“If you sellin’ pussy, I’mma do more than threaten you.”
And there it was. The moment I’d been dreading since the first time he kissed me.
“I’m a dominatrix,” I said. “Dame CoCo is my name. I have a dungeon in a rowhouse in Dupont Circle. Men pay me to dominate them verbally, physically. I don’t have sex with them. I don’t touch them sexually. They pay tribute, they follow my rules, and I break them down. That’s the service. That man was a federal judge who became obsessed and couldn’t handle being cut off.”
The Maybach was going sixty in a thirty-five zone and Quest didn’t seem to notice or care.
“How long?”
“Since I lost my fuckin’ fallopian tube.”
“How many men?”
“I’m not doing this.”
“How many men, Mehar?”
“It doesn’t matter how many. It’s a job. It’s how I’m funding my spa. Every dollar I’ve saved for that business came from the dungeon.”
“Other men.” His voice had dropped to something barely above a whisper, and somehow that was worse than yelling. “Other men are on their knees in front of you. Other men are paying to be in a room with you. Judges, politicians, whoever the fuck else. A bunch of grown men paying my woman for the privilege of being at her feet.” He laughed, but there was nothing funny in it. “And that nigga on the sidewalk said he’s been sending you tribute every week. So while I’m eating you out on blackjack tables and calling you Peach and telling you shit I never told another living soul, you’ve got a whole roster of men on their knees in a basement somewhere calling you Dame CoCo.”
“It’s not sexual, Quest.”
“I don’t give a fuck if it’s sexual to you! It’s sexual for them. A man is on his knees in front of you and that’s supposed to be MY position. Mine. Nobody else’s. I don’t share, Mehar. I don’t share you, and I damn sure don’t share whatever the fuck it is that happens in that room with those men.”
“You don’t own me.”
“I put my stamp on you the moment I kissed you.”
“Oh hell no. Every man who’s ever tried to control what I do with my body got cut the fuck off.”

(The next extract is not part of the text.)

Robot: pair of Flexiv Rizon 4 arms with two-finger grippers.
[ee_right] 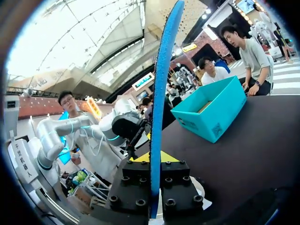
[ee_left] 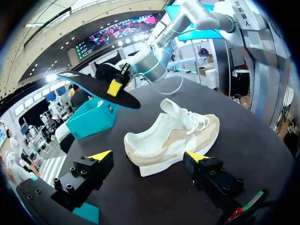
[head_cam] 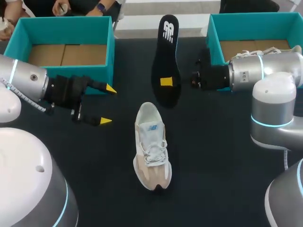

“Don’t compare me to those niggas.”
“Then don’t act like them!”
We were both yelling now. The Maybach was flying through streets I wasn’t paying attention to and the night that had been perfect twenty minutes ago was on fire and neither one of us had an extinguisher.
“I asked you who trashed your apartment,” he said, and his voice cracked on the word apartment, just barely, just enoughfor me to hear the hurt underneath the anger. “I looked you in your face and asked you if you knew who did it. And you said no. You lied to me, Mehar. You lied to my face after I shared… you know everything about me.”
That hit me so hard I couldn’t breathe for a second. Because he was right. He’d given me the most painful thing he’d ever carried, and I’d been sitting on a secret that I was too scared to share. The comparison wasn’t equal. Quindon was a dead child and Dame CoCo was a business, but the betrayal of trust was the same. He trusted me with everything. I’d held back the one thing that could break us.
“Quit,” he said.
“What?”
“Quit. Right now. Tonight. Shut it down. I’ll fund the spa myself. Whatever you need, the full amount, tomorrow. Just quit.”
“No.”
“Mehar.”
“I said no. I’m not quitting my business because a man told me to. I don’t want your money for my spa. I want my money. Built by my hands, earned on my terms. That’s the whole point. If I let you write a check and shut everything down, then you bought my obedience and I’m right back where I started. A woman who gave up a piece of herself so a man could sleep better at night.”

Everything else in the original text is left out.